━━━━━ Given material ━━━━━

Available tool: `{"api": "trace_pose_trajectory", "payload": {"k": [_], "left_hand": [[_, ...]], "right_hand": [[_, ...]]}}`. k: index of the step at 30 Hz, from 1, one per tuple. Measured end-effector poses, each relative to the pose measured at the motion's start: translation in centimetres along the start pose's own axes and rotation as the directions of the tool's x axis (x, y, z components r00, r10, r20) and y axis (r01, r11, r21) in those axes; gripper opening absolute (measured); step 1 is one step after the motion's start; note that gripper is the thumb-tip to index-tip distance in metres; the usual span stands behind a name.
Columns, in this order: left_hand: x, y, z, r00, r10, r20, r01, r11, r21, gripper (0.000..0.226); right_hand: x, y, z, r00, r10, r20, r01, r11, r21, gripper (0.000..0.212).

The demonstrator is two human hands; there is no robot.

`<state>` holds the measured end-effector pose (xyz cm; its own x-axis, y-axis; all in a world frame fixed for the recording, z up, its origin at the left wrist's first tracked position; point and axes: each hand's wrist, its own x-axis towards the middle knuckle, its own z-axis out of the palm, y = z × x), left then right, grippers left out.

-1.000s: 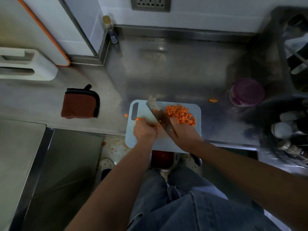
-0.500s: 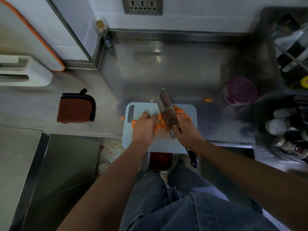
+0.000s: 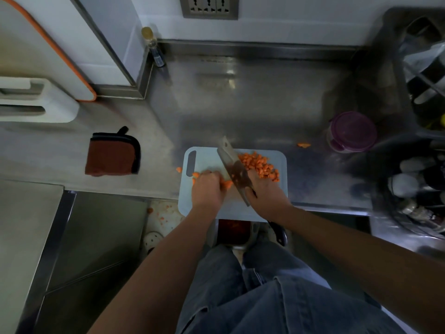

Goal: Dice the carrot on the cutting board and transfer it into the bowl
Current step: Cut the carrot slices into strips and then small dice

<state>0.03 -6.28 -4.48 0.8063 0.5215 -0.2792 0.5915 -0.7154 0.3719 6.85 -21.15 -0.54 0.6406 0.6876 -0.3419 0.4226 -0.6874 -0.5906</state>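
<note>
A person in jeans stands at a steel counter [image 3: 240, 104], where a container with reddish contents [image 3: 232, 231] shows just below the near edge. On a pale blue cutting board [image 3: 204, 156] overhanging that edge, the left hand [image 3: 208, 189] curls its fingers down over uncut carrot pieces [image 3: 226, 184] near the board's middle, gripping them. The right hand [image 3: 265, 191] is clenched around a cleaver [image 3: 234, 169], whose blade slants just beside the left hand's knuckles. Its dark handle pokes out behind the wrist. Diced carrot [image 3: 261, 166] is heaped at the board's far right corner. 2 stray carrot bits [image 3: 179, 169] lie on the counter, off the board's left edge and beyond its far right corner. Farther back sit a brown potholder [image 3: 113, 153] toward the left and a purple-lidded tub [image 3: 352, 131] toward the right, with a small bottle [image 3: 153, 44] in the far corner.
</note>
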Motion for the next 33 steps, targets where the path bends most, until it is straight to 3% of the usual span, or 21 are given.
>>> {"api": "trace_pose_trajectory", "payload": {"k": [8,16,26,33], "left_hand": [[0.2,-0.3,0.0,0.992,-0.125,-0.023,0.117,0.971,-0.209,0.017],[0.0,-0.2,0.0,0.996,-0.025,-0.081,0.012,0.987,-0.162,0.021],[0.2,-0.5,0.6,0.996,-0.064,-0.062,0.051,0.979,-0.197,0.011],[0.3,-0.3,0.7,0.994,-0.079,-0.07,0.062,0.974,-0.217,0.016]], "right_hand": [[-0.1,-0.3,0.3,1.0,-0.001,0.003,0.001,0.998,-0.064,0.024],[0.1,0.0,0.2,1.0,0.008,0.014,-0.008,0.998,-0.06,0.009],[0.4,-0.6,0.6,0.998,-0.015,0.066,0.023,0.994,-0.109,0.023],[0.7,-1.3,1.3,0.992,0.021,0.126,0.002,0.985,-0.175,0.036]]}}
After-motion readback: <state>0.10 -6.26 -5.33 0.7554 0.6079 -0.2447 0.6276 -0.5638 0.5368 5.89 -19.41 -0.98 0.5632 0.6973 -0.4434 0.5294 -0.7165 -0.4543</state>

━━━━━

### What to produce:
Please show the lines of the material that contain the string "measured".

### Task response:
Available tool: `{"api": "trace_pose_trajectory", "payload": {"k": [_], "left_hand": [[_, ...]], "right_hand": [[_, ...]]}}`. k: index of the step at 30 Hz, from 1, one per tuple. Measured end-effector poses, each relative to the pose measured at the motion's start: translation in centimetres along the start pose's own axes and rotation as the directions of the tool's x axis (x, y, z components r00, r10, r20) and y axis (r01, r11, r21) in those axes; gripper opening absolute (measured); step 1 is one step after the motion's start; note that gripper is the thumb-tip to index-tip distance in metres; the usual span stands behind a name.
`<state>` holds the measured end-effector pose (xyz cm; its own x-axis, y-axis; all in a world frame fixed for the recording, z up, its origin at the left wrist's first tracked position; point and axes: each hand's wrist, its own x-axis towards the middle knuckle, its own z-axis out of the palm, y = z × x), left then right, grippers left out.

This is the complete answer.